# Using keyswitches to change pitch



## fredflintstone1000 (Jun 14, 2021)

I'm a real newbie and am trying to create an instrument in Kontakt where I can select a single sample mapped to C3 for instance, that responds to keyswitches designated to C0-B0 (F0 would be the root pitch) that change the pitch of that sample say up/down by 5 semitones in each direction. I would also want the keyswitches to control other single samples mapped as other groups. If anyone can offer me any feedback/help, it would be most appreciated.


----------



## Elmakai (Jun 26, 2021)

Let me preface this and say I'm no expert, so I'm very possible wrong, but I don't know if you can program keyswitches for pitch changes. As far as I know, that would have to be built into the instrument itself, as a keyswitch is a way to tell Kontact that you are triggering a whole other set of samples when playing the respective notes (not necessarily playing a different note altogether).
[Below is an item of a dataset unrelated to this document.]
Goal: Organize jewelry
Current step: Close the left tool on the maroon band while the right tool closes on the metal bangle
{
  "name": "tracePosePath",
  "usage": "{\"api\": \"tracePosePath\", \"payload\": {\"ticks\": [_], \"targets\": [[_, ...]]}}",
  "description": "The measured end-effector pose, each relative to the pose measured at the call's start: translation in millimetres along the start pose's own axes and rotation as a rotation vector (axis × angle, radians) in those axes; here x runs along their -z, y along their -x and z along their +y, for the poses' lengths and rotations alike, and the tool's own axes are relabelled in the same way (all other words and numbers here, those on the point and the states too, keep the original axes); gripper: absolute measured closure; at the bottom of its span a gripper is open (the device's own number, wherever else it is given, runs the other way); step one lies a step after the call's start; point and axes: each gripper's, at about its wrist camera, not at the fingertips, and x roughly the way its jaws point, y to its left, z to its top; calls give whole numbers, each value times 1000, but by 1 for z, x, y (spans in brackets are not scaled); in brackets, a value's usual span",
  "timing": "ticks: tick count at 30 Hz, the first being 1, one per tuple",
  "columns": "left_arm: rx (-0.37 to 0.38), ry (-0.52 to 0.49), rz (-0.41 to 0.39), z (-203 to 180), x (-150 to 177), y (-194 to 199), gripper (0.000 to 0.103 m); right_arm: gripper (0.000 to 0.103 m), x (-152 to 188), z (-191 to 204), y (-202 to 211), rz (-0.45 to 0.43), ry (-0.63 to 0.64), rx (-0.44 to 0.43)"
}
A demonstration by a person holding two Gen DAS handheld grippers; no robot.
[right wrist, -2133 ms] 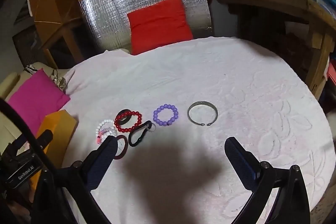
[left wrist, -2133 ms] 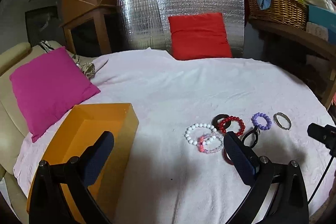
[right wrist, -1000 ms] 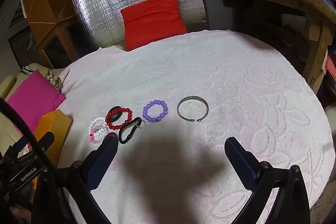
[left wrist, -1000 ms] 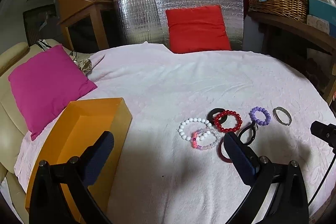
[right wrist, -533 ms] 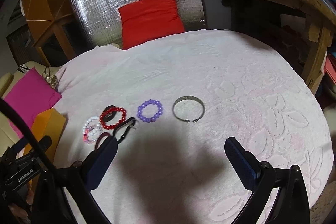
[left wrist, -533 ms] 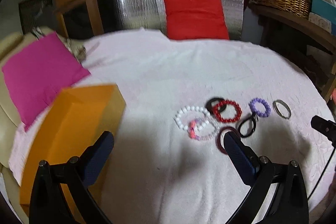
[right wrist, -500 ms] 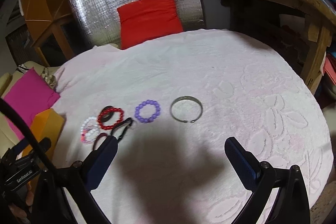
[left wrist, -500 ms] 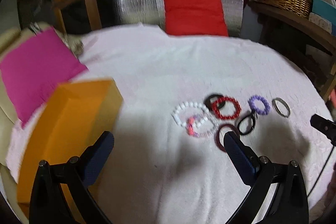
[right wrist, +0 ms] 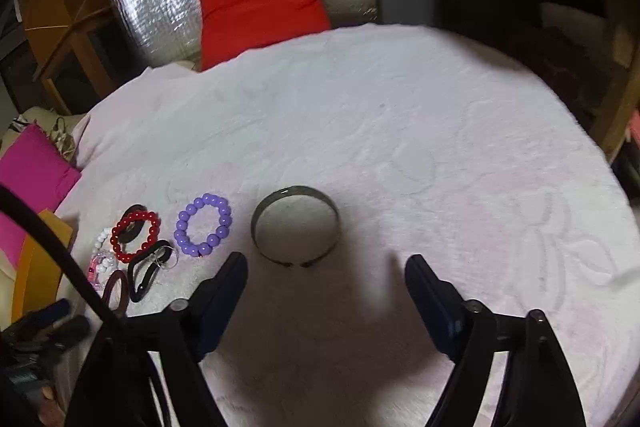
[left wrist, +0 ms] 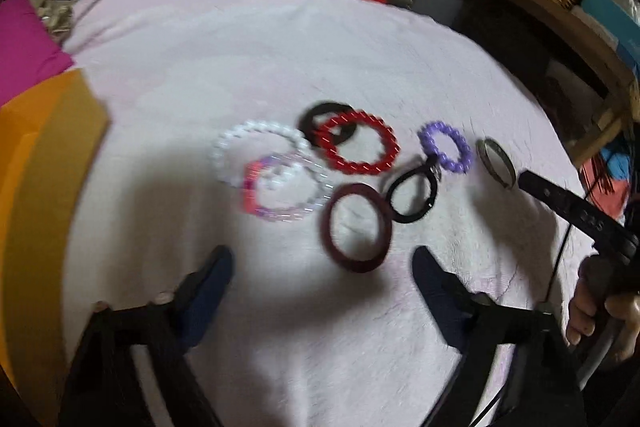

May I ask what your end goal is? It might help me or someone else at least give an alternate method to accomplish the same thing.


----------



## NekujaK (Jun 26, 2021)

I know nothing about Kontakt programming, but I do know that there are many libraries out there where the root pitch is selected by a keyswitch. The ones that come to mind are of the phrase or loop variety, but conceptually they function in a similar manner to what you describe.

Some examples off the top of my head include Ashen Scoring Cello (Performance Designer module), Session Horns Pro (Animator), and all of the Sonokinetic phrase libraries. The Sonokinetic libraries are especially sophisticated in that they detect which chord is being played in the keyswitch region and then adjust the selected phrase accordingly.

I realize that's not a direct answer to what you asked, but hopefully it's of some small use. Good luck!


----------